There were two child participants whose parents indicated that the duration of diagnosis was >6 months during screening, but medical chart review at a later date indicated duration of diagnosis <6 months (one was 5.5 months; one was 3.4 months). We opted to retain these participants in the analysis. CHOP, Children’s Hospital of Philadelphia.

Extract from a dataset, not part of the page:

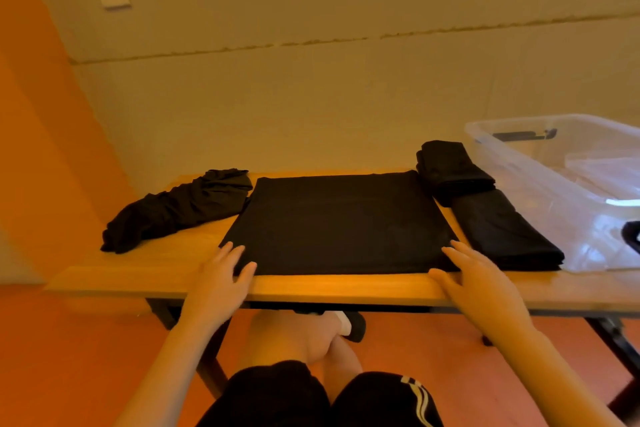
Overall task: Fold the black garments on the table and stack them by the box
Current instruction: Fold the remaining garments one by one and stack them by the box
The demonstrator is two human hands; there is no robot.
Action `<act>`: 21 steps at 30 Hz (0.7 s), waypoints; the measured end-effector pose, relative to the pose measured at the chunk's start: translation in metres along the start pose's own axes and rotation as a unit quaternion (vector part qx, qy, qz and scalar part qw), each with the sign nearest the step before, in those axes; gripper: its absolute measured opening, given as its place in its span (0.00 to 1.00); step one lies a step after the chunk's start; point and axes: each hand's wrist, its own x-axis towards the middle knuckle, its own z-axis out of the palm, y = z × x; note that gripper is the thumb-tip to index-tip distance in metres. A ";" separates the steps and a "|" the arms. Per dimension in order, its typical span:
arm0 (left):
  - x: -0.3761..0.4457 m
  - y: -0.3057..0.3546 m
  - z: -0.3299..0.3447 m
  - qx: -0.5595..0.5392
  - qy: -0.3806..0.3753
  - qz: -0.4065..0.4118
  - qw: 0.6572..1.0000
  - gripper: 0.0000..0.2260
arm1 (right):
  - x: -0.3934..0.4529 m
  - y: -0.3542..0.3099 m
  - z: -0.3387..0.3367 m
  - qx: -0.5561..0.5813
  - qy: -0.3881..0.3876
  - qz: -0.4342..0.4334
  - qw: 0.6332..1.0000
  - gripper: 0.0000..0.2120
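A black garment (339, 222) lies flat and squared in the middle of the wooden table (346, 288). My left hand (221, 274) rests with straight fingers on its near left corner. My right hand (474, 277) lies flat at its near right corner. A crumpled black garment (180, 208) sits at the far left. Two folded black garments lie beside the clear plastic box (568, 184): a small one (450, 166) at the back and a longer one (502, 232) in front of it.
The clear box takes up the table's right end, with something dark (632, 236) at its near edge. A wall stands close behind the table. My knees and a shoe show under the front edge.
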 end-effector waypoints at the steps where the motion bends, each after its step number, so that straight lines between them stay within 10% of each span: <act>1: -0.002 -0.005 -0.003 -0.036 0.053 -0.025 0.998 0.22 | -0.007 0.005 0.002 0.010 0.056 0.007 0.998 0.25; 8: 0.006 -0.024 -0.011 -0.018 0.113 -0.159 0.981 0.16 | -0.001 0.007 0.016 0.011 0.154 0.084 0.984 0.23; 21: 0.007 -0.027 -0.006 -0.131 0.183 -0.159 0.961 0.06 | 0.012 0.008 -0.002 0.194 0.147 0.099 0.965 0.17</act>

We had complete CGM data (i.e., data for weeks 5–12) for 95 (88%) participants and partially complete CGM data for 4 (3.8%) participants. CGM data were unavailable for 9 (8.3%) participants. There were no differences between participants with (n = 99) and without (n = 9) CGM days of use data with respect to demographics (child age, sex, race, ethnicity, and duration of diagnosis; family income; and family structure), baseline questionnaire scores (DMIS subscale scores), baseline and follow-up HbA1c, and follow-up questionnaire scores (parent and child CGM self-efficacy, parent and child CGM benefit and hassle) (all P > 0.05).
Days of Use
Mean ± SD days of use were 5.34 ± 2.75 (range 0–7; median = 7, interquartile range = 5–7) at week 5 and 4.32 ± 3.04 (range 0–7; median = 6, interquartile range = 0–7) at week 12. Overall, statistical modeling indicated that CGM days of use declined by 0.15 days each week during weeks 5 through 12 (B = −0.15 [0.03], 95% CI = −0.22, −0.08, P < 0.0001, η2 = 0.02), reflecting an overall predicted decline of 1.2 days from weeks 5 to 12. There were trends for youth on insulin pumps (versus basal bolus injections; B = 0.71 [0.37], 95% CI = −0.03, 1.44, P = 0.06) and using a smart phone (versus receiver; B = 0.94 [0.55], 95% CI = −0.14, 2.01, P = 0.09) to have more days of use. Device type (G4/G5 versus G6) did not predict days of use (P > 0.25).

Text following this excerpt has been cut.